● Work to be completed:
Your answer must be the full listing below, restated word for word, with no pictures in it.

● Exercise data:
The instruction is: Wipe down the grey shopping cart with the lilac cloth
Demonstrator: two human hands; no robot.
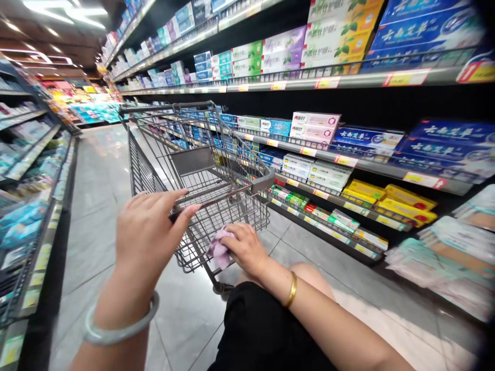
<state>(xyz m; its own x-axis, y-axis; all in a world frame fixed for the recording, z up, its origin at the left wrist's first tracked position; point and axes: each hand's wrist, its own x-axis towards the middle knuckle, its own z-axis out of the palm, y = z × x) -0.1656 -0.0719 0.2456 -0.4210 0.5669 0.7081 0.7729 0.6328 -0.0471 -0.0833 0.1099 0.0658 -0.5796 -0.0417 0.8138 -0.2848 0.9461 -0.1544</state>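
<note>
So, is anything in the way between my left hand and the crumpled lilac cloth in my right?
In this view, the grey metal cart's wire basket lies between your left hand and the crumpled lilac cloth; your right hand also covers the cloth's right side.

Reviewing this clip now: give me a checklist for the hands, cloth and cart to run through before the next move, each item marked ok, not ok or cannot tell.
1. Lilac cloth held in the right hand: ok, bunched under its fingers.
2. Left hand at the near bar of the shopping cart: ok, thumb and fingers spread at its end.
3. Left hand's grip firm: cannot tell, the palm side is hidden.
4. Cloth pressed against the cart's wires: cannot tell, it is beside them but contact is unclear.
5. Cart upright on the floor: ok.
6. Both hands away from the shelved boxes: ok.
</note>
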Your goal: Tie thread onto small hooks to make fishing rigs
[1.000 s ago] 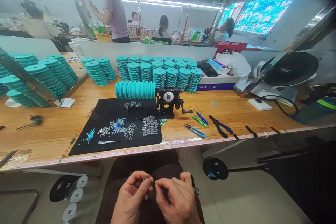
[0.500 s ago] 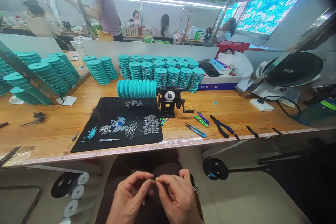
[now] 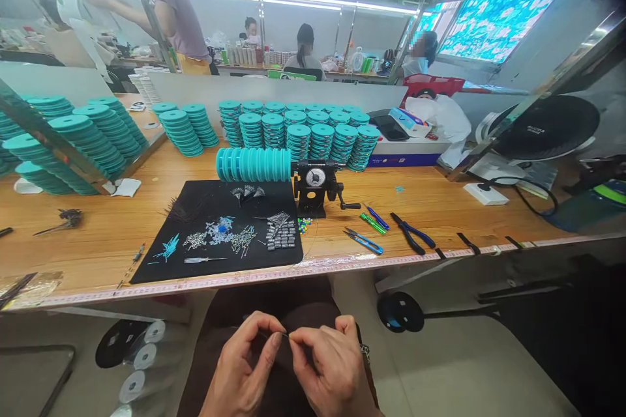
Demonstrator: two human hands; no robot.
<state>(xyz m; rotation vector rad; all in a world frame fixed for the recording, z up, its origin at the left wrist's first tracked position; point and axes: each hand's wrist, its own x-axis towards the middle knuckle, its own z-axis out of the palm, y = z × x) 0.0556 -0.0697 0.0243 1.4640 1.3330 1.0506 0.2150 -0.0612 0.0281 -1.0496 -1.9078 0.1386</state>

● Exercise solution:
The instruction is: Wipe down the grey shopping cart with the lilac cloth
Demonstrator: two human hands; no robot.
<state>(xyz m; its own x-axis, y-axis; all in a world frame fixed for the recording, z up, its origin at the left wrist's first tracked position; point and axes: each hand's wrist, its own x-axis towards the middle knuckle, its own z-axis out of the palm, y = z × x) -0.1656 -0.0719 0.2456 -0.4210 0.5669 0.7081 0.7729 0.6328 -0.0471 -0.0833 0.1099 0.0658 -0.5796 -0.0417 0.8138 -0.2848 0.9461 -0.1544</state>
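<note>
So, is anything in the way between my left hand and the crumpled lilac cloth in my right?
In this view, the grey metal cart's wire basket lies between your left hand and the crumpled lilac cloth; your right hand also covers the cloth's right side.

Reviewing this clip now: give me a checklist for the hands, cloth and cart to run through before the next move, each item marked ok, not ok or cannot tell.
1. Lilac cloth held in the right hand: ok, bunched under its fingers.
2. Left hand at the near bar of the shopping cart: ok, thumb and fingers spread at its end.
3. Left hand's grip firm: cannot tell, the palm side is hidden.
4. Cloth pressed against the cart's wires: cannot tell, it is beside them but contact is unclear.
5. Cart upright on the floor: ok.
6. Both hands away from the shelved boxes: ok.
</note>
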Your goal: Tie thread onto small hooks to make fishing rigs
[1.000 s ago] 
[0.500 s ago] 
[now] 
Demonstrator: two human hands; no robot.
<state>(xyz m; rotation vector rad; all in a world frame fixed for the recording, z up, its origin at the left wrist's first tracked position; point and axes: each hand's wrist, its own x-axis towards the middle knuckle, its own z-axis out of the palm, y = z × x) 0.0556 -0.0697 0.0243 1.4640 1.3330 1.0506 0.2150 -0.0612 0.0281 -1.0496 -1.9078 0.1386</state>

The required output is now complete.